═══ Data for analysis
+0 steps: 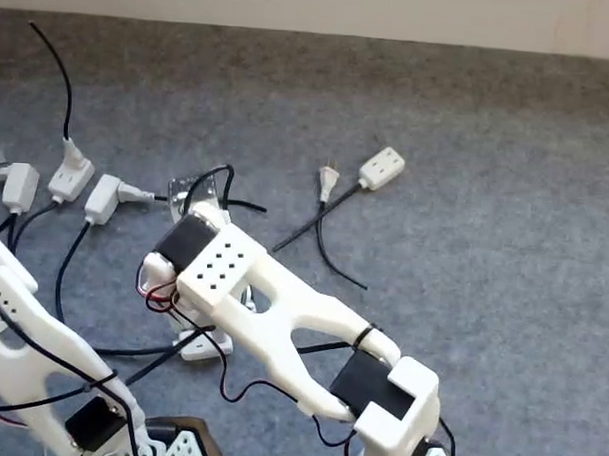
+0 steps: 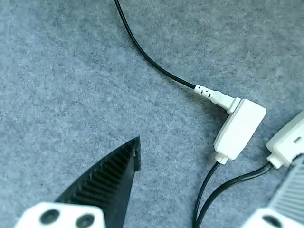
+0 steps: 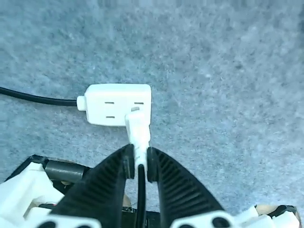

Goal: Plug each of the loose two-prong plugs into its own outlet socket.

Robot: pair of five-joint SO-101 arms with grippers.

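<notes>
The right arm (image 1: 282,307) stretches from the lower right toward the centre-left of the high view; the right gripper (image 3: 137,159) is clamped on a white plug (image 3: 137,128), whose tip touches a white outlet (image 3: 118,103); the left gripper (image 2: 218,152) hangs with fingers apart over grey carpet (image 2: 61,71), with another outlet (image 2: 240,128) between them; a loose plug (image 1: 328,179) lies just above centre.

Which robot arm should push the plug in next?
Right. The right gripper pinches the white two-prong plug, its prongs at the white plastic outlet socket. The left gripper is open, holding nothing.
</notes>
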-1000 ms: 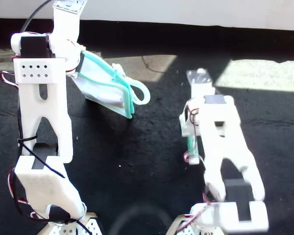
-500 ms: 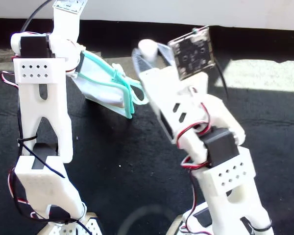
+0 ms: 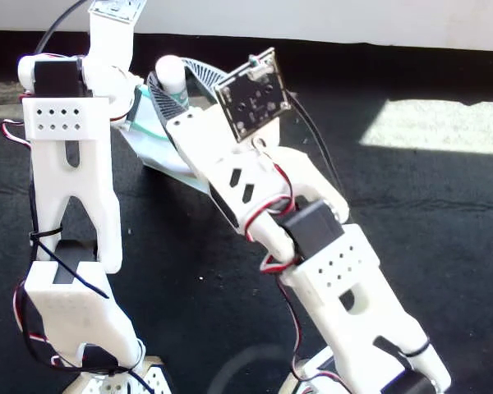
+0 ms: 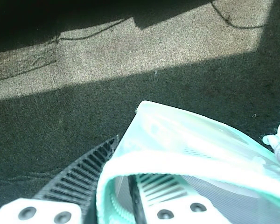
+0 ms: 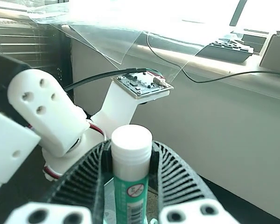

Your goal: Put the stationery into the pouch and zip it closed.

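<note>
I am clamping the glue stick (image 5: pixel 131 140) in my right gripper (image 5: pixel 130 148), its white cap protruding above the jaws. Released here, it may be missing the opening, because my left gripper (image 4: pixel 123 184) is pinching the pouch (image 4: pixel 191 140) tilted above the table (image 3: pixel 444 213): translucent teal mesh with a bright rim.

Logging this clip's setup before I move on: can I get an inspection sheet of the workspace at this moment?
Surface: table under black cloth, with a sunlit patch on its far side.
Job's things: mint-edged pouch, tilted; glue stick, white cap outward, close to the pouch.
Clutter: nothing seen.
Grippers: left gripper shut on the pouch; right gripper shut on the glue stick.
Cables: servo wires along the arms; thin cable lying on the cloth.
Surroundings: white wall behind the table.
</note>
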Motion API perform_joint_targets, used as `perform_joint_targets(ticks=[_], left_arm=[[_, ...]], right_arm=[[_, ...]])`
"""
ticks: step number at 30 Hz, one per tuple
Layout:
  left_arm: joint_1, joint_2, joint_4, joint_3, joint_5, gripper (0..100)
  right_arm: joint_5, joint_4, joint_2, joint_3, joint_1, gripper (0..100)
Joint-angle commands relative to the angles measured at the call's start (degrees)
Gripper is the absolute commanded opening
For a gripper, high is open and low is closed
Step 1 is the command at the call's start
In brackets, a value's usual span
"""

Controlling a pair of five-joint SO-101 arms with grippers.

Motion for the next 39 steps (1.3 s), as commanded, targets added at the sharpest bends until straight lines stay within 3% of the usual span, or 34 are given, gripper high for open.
perform_joint_targets(ticks=[1,17,23,36,39], left_arm=[[0.84,2.24,-0.35,0.04,-0.53,1],[0.75,1.89,-0.35,0.04,-0.53,1],[0.75,2.07,-0.35,0.04,-0.53,1],[0.75,1.98,-0.35,0.04,-0.53,1],[0.75,1.98,-0.35,0.04,-0.53,1]], right_arm=[[0.26,-2.86,2.15,-0.57,-0.4,0.6],[0.53,0.66,13.49,-1.54,0.92,1.1],[0.18,16.48,14.11,-11.56,1.01,17.6],[0.35,18.95,13.58,-23.52,1.27,15.7],[0.53,19.03,13.58,-25.1,4.88,13.4]])
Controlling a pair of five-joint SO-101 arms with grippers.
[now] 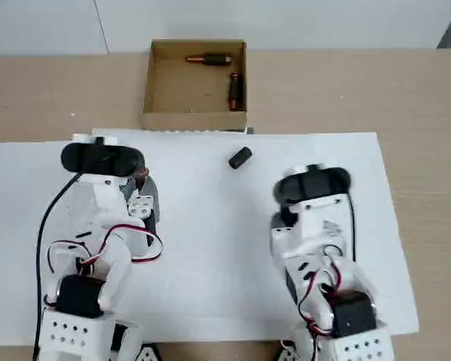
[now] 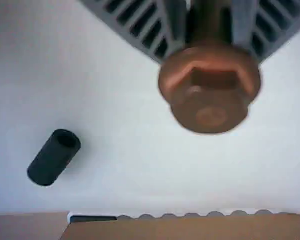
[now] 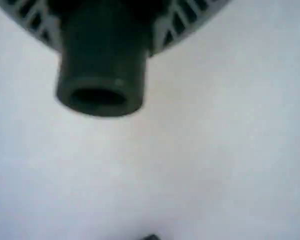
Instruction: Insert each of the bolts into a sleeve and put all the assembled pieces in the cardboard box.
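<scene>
**Left claw** (image 2: 209, 22): closed on the shank of a copper bolt (image 2: 209, 90), held above the white sheet (image 1: 210, 248) on the worktop (image 1: 421, 98). The flanged head stands clear of the fingers; the tip end is hidden between them.
Risk: the shank is round and smooth. Pressure against a sleeve mouth may turn the bolt or push it back through the grip.

**Centre:** a loose sleeve (image 1: 240, 158) lies on its side on the sheet, near the front wall of the cardboard box (image 1: 146, 83). The box holds two assembled pieces (image 1: 208, 59).
Risk: the loose sleeve may roll if an arm brushes it.

**Right claw** (image 3: 102, 20): closed on a black held sleeve (image 3: 101, 70), with the open bore clear of the fingers.
Risk: if the bolt and bore axes are not in line, the bolt will likely catch on the rim. Either part could then be forced out of its claw and drop onto the sheet.
</scene>
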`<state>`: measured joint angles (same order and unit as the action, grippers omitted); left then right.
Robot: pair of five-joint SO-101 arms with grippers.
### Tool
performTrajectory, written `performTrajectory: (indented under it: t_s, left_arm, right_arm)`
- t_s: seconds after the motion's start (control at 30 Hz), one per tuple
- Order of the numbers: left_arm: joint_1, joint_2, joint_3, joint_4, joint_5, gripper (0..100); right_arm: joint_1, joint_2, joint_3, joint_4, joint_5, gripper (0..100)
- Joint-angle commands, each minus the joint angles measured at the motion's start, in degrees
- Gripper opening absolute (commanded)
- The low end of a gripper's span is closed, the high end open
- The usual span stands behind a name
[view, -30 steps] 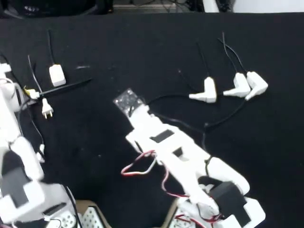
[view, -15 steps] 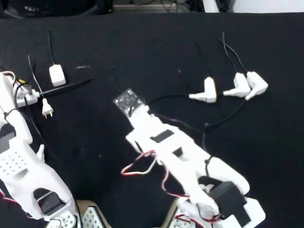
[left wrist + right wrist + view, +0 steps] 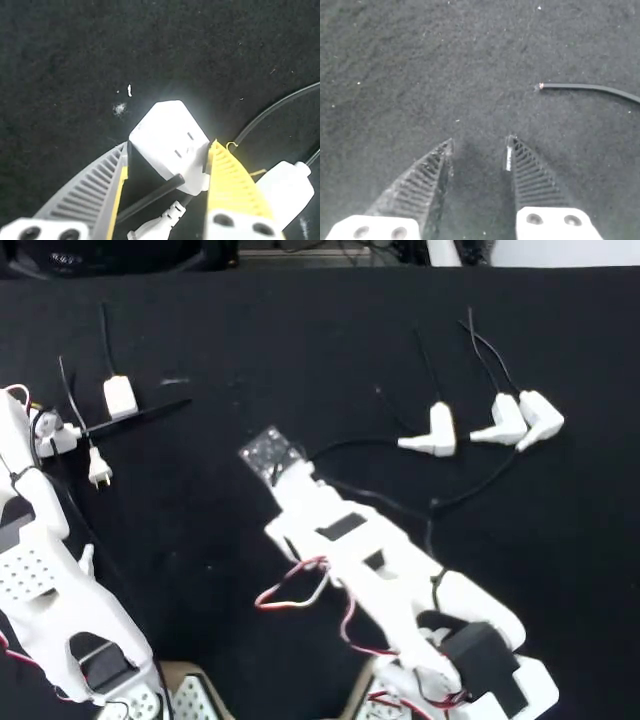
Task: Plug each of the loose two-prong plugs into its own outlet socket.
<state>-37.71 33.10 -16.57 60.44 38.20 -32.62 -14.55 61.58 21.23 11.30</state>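
The left gripper is clamped on a white outlet socket near the left edge of the table, with a finger pressed to each side and the two slots showing. A loose two-prong plug lies just beside it. A second socket sits near, farther back. Mid-table, the right gripper hangs open just above the black cloth, with a black cord end nearby.

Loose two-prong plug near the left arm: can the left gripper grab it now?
Probably not yet. The left gripper is shut on an outlet socket, so its jaws are full. The plug itself lies uncovered on the table close beside it.
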Motion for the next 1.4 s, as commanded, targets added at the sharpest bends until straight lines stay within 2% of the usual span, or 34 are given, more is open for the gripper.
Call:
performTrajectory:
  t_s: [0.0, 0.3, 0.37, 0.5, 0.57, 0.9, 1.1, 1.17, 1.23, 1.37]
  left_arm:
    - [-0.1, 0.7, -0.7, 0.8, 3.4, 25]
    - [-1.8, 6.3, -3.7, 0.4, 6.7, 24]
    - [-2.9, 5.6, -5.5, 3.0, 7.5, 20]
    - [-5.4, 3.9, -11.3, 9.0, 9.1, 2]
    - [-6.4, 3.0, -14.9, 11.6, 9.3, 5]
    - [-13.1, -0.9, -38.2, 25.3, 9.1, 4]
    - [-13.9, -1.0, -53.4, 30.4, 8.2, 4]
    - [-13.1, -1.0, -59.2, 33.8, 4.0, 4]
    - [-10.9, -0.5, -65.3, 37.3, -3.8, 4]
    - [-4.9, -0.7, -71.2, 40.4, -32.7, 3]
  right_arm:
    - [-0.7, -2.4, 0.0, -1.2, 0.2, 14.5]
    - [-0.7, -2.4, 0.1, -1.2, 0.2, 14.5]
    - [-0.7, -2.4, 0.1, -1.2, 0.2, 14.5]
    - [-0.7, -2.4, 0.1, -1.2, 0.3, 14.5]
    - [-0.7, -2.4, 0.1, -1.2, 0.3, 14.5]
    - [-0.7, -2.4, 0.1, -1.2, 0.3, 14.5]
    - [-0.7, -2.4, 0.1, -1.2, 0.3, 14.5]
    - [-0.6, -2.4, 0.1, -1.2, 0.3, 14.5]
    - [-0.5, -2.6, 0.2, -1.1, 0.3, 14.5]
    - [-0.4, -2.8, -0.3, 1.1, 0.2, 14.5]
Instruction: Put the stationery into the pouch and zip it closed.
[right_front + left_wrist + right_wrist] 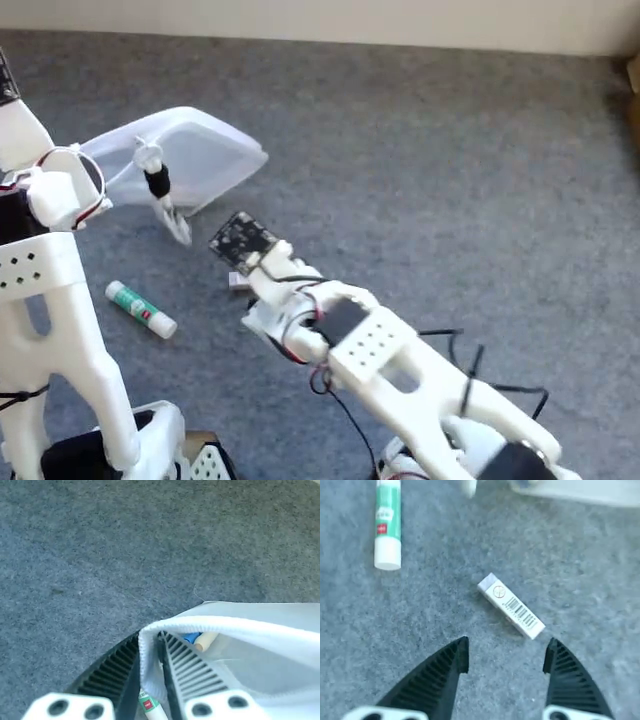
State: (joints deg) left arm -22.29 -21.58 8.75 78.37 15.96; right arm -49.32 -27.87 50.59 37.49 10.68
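Note:
The translucent white pouch point(195, 150) lies at the back left with one edge lifted. My left gripper point(150, 637) is shut on that edge of the pouch point(250, 635); something blue point(191, 638) and something beige show inside. A white and black pen-like thing point(158, 185) rests at the pouch's near edge. A small white eraser point(511, 606) with a barcode lies on the carpet. My right gripper point(506, 650) hangs open just short of it, not touching. The green and white glue stick point(140, 308) lies by the left arm's base and also appears as the glue stick point(387, 525).
Grey carpet point(450, 170) covers the table, with open room at the right and back. The right arm point(370, 345) stretches in from the front right, cables trailing behind it. The left arm's white frame point(50, 300) stands at the left edge.

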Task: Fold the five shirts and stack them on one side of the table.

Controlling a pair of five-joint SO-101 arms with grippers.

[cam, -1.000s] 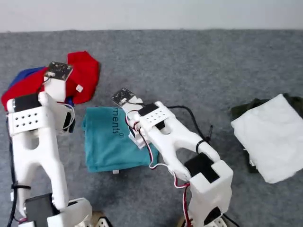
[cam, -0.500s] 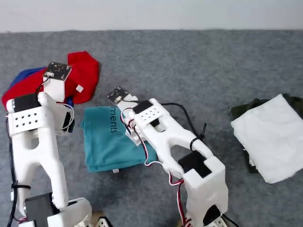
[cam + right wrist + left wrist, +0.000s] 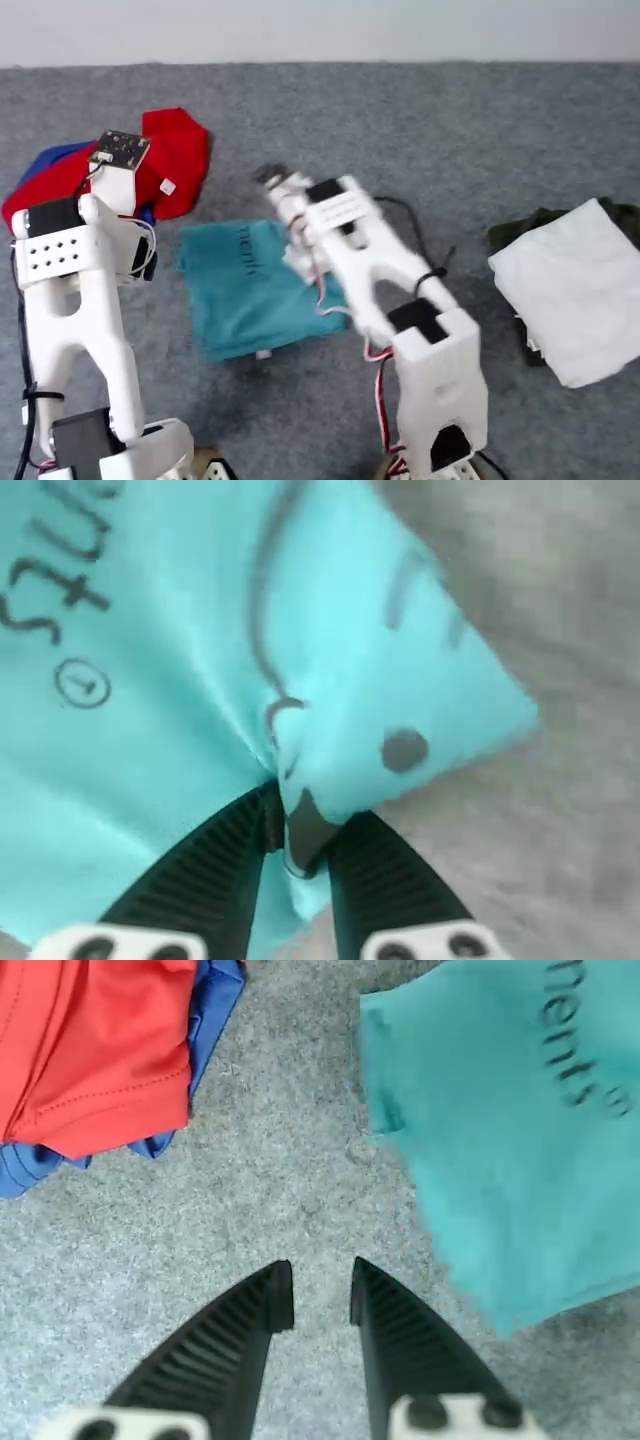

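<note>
teal shirt (image 3: 245, 300) pinched in right jaws (at its edge), left jaws parted, empty

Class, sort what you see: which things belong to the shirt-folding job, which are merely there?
Job: teal shirt, red shirt, blue shirt, white shirt, dark green shirt, right gripper, left gripper.
Merely there: grey table covering, white wall.

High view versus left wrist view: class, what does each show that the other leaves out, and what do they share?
High view adds the folded white shirt lying on a dark green shirt, and the right arm over the teal shirt. Left wrist view adds the left pincer, open above the grey mat. Both share the teal shirt, red shirt and blue shirt.
</note>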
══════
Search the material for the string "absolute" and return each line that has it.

_The completed task_:
Gripper is the absolute commanded opening
- Gripper opening absolute (commanded)

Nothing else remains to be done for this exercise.